- _Exercise objective_: Apart from the pictures, which must be omitted, restate the data exactly.

++++ Provided material ++++

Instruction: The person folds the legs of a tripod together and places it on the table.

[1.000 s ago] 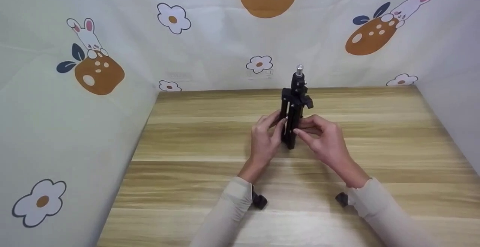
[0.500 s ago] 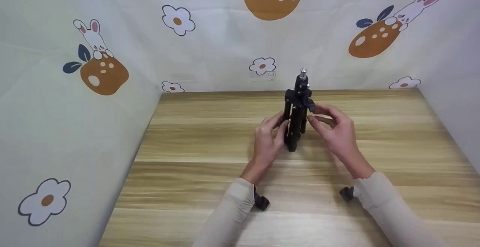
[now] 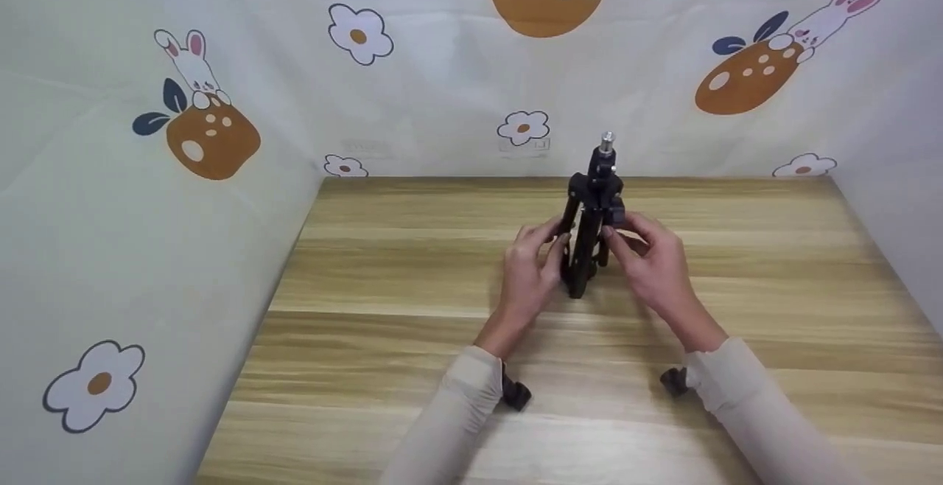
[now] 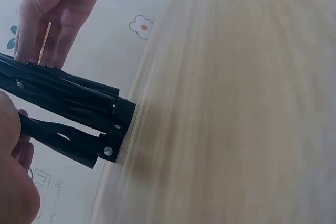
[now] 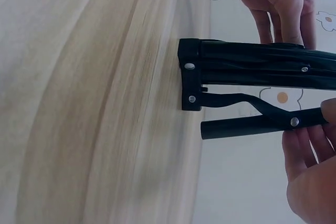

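A black light stand (image 3: 587,245) with a silver stud on top stands upright on the wooden table, its legs mostly folded. My left hand (image 3: 527,267) grips a leg on its left side with thumb and fingers. On the other side my right hand (image 3: 656,260) pinches another leg below the black knob (image 3: 614,212). The right wrist view shows that leg (image 5: 241,126) angled slightly off the centre, a curved brace joining it to the bottom bracket (image 5: 190,74). The left wrist view shows a narrow gap beside the leg (image 4: 63,142) at my left hand.
Wood-grain table (image 3: 383,367) extends around the stand. A printed cloth (image 3: 435,87) with flowers and rabbits hangs behind and at the sides. Black devices (image 3: 516,395) are strapped at both wrists, beside the pale sleeves (image 3: 449,419).
My right hand drew away from the stand to the right, then came back in to pinch a leg. The right-side leg stands slightly farther out. My left hand kept its grip.
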A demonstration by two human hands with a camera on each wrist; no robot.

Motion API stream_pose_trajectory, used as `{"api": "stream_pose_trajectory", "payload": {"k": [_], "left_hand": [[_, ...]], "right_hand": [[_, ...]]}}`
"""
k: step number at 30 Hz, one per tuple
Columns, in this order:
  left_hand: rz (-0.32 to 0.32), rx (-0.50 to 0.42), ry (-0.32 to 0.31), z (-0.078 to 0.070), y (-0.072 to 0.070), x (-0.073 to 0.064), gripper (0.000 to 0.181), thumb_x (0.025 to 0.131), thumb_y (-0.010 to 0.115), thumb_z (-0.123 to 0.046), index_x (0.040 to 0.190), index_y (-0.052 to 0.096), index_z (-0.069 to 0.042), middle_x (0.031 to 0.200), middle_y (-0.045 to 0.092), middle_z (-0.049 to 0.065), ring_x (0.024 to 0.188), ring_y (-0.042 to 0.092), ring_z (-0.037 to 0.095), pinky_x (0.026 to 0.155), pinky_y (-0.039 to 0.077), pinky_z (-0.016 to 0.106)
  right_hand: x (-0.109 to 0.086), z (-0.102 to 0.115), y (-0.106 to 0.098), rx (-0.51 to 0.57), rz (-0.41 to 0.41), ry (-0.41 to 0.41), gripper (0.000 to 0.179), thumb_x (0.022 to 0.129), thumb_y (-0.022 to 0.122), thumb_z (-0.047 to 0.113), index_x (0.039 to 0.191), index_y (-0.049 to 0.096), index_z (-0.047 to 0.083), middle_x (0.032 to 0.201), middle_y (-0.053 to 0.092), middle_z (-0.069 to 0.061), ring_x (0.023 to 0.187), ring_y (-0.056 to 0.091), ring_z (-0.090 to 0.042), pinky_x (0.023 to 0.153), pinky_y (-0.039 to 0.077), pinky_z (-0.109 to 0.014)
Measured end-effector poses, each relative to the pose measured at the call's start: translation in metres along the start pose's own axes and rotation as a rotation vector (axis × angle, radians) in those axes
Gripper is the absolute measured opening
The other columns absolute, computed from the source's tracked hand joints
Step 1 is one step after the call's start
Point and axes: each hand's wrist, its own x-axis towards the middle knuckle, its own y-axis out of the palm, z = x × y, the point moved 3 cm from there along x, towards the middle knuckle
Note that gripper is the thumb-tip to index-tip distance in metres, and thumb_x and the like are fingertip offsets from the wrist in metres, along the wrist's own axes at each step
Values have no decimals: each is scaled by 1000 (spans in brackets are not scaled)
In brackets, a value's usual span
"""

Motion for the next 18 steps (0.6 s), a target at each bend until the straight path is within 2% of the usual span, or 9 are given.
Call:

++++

- _Task output_:
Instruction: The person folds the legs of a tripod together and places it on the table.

[1.000 s ago] 
[0.500 s ago] 
[now] 
[now] 
[now] 

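A black light stand (image 3: 587,245) with a silver stud on top stands upright on the wooden table, its legs mostly folded. My left hand (image 3: 527,267) grips a leg on its left side with thumb and fingers. On the other side my right hand (image 3: 656,260) pinches another leg below the black knob (image 3: 614,212). The right wrist view shows that leg (image 5: 241,126) angled slightly off the centre, a curved brace joining it to the bottom bracket (image 5: 190,74). The left wrist view shows a narrow gap beside the leg (image 4: 63,142) at my left hand.
Wood-grain table (image 3: 383,367) extends around the stand. A printed cloth (image 3: 435,87) with flowers and rabbits hangs behind and at the sides. Black devices (image 3: 516,395) are strapped at both wrists, beside the pale sleeves (image 3: 449,419).
My right hand drew away from the stand to the right, then came back in to pinch a leg. The right-side leg stands slightly farther out. My left hand kept its grip.
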A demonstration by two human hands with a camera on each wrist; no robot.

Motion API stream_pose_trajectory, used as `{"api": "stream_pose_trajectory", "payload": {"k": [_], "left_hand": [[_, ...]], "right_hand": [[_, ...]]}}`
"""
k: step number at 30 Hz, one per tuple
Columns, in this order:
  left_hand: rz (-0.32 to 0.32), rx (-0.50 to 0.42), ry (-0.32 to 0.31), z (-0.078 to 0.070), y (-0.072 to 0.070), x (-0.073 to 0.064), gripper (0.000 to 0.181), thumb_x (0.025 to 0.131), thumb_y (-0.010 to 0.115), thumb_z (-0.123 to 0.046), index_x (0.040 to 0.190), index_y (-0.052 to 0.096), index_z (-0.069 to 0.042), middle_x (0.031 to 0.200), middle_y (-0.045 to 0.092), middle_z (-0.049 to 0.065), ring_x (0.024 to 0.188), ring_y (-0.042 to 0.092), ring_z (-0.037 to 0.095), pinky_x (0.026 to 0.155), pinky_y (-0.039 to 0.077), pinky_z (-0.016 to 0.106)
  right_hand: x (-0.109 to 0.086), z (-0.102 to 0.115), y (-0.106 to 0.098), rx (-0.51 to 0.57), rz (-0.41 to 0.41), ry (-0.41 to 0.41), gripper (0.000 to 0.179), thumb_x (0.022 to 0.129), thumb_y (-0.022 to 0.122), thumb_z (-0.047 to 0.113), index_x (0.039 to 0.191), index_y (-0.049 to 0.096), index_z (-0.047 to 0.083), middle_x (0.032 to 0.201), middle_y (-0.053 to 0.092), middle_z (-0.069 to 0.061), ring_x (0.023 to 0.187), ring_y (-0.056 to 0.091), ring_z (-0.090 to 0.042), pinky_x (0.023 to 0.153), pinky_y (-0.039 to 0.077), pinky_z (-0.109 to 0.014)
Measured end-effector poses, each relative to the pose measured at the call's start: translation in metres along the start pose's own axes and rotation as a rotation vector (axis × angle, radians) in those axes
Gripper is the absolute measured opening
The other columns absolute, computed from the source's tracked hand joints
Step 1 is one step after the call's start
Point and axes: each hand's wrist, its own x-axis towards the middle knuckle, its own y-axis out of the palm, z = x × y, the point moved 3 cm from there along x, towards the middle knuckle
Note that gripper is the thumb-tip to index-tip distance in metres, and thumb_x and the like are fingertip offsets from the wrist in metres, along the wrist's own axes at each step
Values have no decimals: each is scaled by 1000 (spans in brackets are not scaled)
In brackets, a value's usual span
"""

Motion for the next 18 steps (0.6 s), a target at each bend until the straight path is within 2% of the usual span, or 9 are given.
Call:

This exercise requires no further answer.